======== Source information ========

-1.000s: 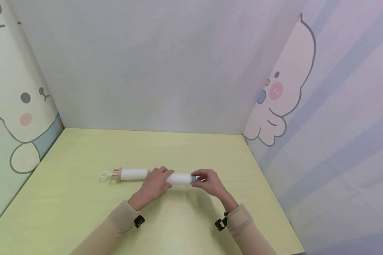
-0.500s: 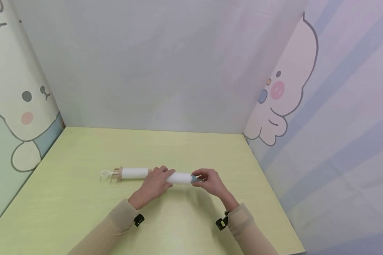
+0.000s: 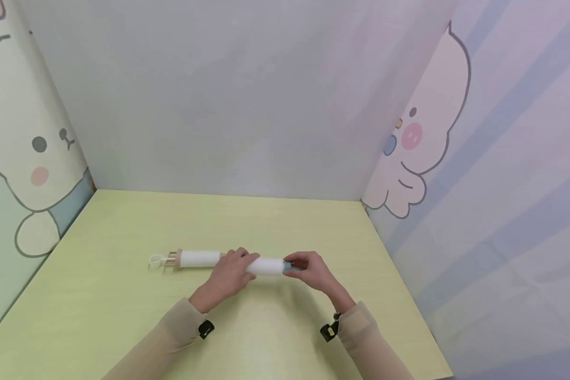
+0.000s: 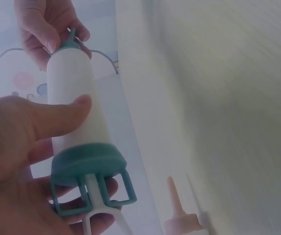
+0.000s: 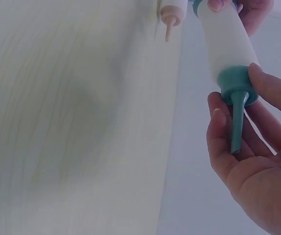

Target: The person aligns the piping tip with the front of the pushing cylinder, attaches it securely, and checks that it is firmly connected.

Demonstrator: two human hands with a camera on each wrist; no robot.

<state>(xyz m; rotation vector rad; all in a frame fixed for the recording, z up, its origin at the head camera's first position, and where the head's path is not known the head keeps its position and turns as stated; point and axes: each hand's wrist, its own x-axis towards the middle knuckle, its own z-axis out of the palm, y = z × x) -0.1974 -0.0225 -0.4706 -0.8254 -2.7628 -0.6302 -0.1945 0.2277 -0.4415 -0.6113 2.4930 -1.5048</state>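
Note:
Held up off the table is a white-barrelled icing syringe [image 3: 267, 266] with teal ends. My left hand [image 3: 229, 277] grips its barrel near the teal plunger end [image 4: 89, 164], the thumb lying along the white tube. At the other end, my right hand [image 3: 313, 271] holds the teal nozzle cap [image 5: 237, 83] between thumb and fingers. The thin teal spout [image 5: 238, 122] points out past the cap, among the right fingers. A second icing syringe [image 3: 200, 258], with beige ends, lies on the table to the left; the left hand partly hides its nozzle end in the head view.
The pale yellow table [image 3: 171, 327] reaches back to a grey cloth wall [image 3: 228, 105]. Cartoon-printed curtains [image 3: 503, 211] close in the right side, and a similar printed panel [image 3: 9, 105] stands at the left.

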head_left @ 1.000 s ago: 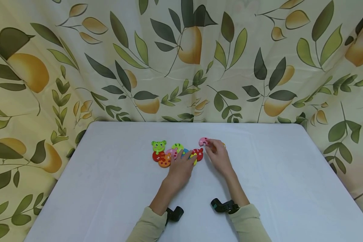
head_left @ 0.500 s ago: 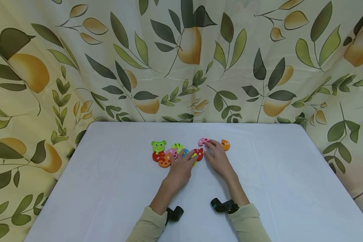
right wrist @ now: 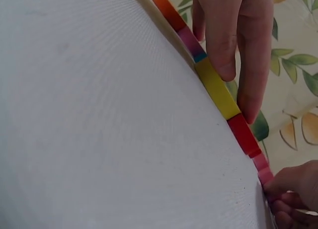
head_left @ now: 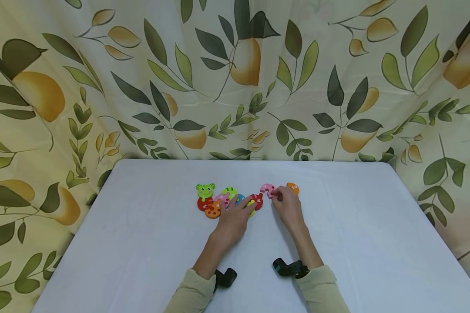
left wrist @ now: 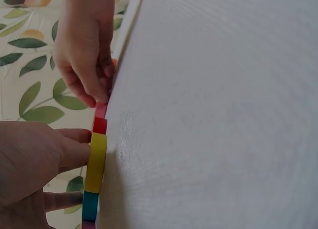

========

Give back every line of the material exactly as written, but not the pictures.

Answer box:
-1.000s: 
-0.500s: 
+0.000s: 
+0.000s: 
+0.000s: 

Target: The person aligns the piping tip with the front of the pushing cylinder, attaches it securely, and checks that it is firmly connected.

Demonstrator: two human hands with a camera on each wrist; no robot.

<state>(xyz m; rotation vector rad; all in a frame fixed for the recording, z up, its origin at the head camera's first position, and where the head's path is not known the head keeps its position and turns as stated; point and axes: each hand's wrist, its own x-axis towards the middle knuckle, its own z-axis out of the palm, y = z × x) -0.1974 -0.0225 -0.4706 -0.8254 -2.7628 -0.6302 -0.1945 0.2277 -0.4415 -0.6113 2.4930 -1.5048</state>
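Note:
Held up off the table is a white-barrelled icing syringe [image 3: 267, 266] with teal ends. My left hand [image 3: 229, 277] grips its barrel near the teal plunger end [image 4: 89, 164], the thumb lying along the white tube. At the other end, my right hand [image 3: 313, 271] holds the teal nozzle cap [image 5: 237, 83] between thumb and fingers. The thin teal spout [image 5: 238, 122] points out past the cap, among the right fingers. A second icing syringe [image 3: 200, 258], with beige ends, lies on the table to the left; the left hand partly hides its nozzle end in the head view.
The pale yellow table [image 3: 171, 327] reaches back to a grey cloth wall [image 3: 228, 105]. Cartoon-printed curtains [image 3: 503, 211] close in the right side, and a similar printed panel [image 3: 9, 105] stands at the left.
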
head_left @ 1.000 s ago: 
head_left @ 0.500 s ago: 
right wrist @ now: 
head_left @ now: 
left wrist @ now: 

For this exercise, nothing further remains.